— Try it —
A verbatim copy of the whole listing is what is needed.

━━━━━━━━

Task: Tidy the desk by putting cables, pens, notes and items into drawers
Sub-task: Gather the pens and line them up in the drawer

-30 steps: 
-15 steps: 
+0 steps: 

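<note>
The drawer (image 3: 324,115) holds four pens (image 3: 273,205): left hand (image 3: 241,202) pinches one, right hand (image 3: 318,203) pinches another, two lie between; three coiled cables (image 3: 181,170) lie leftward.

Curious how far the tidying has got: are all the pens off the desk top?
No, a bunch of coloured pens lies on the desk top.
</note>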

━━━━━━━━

— Response to the exercise —
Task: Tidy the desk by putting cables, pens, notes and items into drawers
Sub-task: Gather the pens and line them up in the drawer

-30 steps: 
-15 steps: 
+0 steps: 

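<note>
The drawer (image 3: 324,115) holds four pens (image 3: 273,205): left hand (image 3: 241,202) pinches one, right hand (image 3: 318,203) pinches another, two lie between; three coiled cables (image 3: 181,170) lie leftward.

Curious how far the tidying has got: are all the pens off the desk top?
No, a bunch of coloured pens lies on the desk top.
</note>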

No part of the exercise remains open.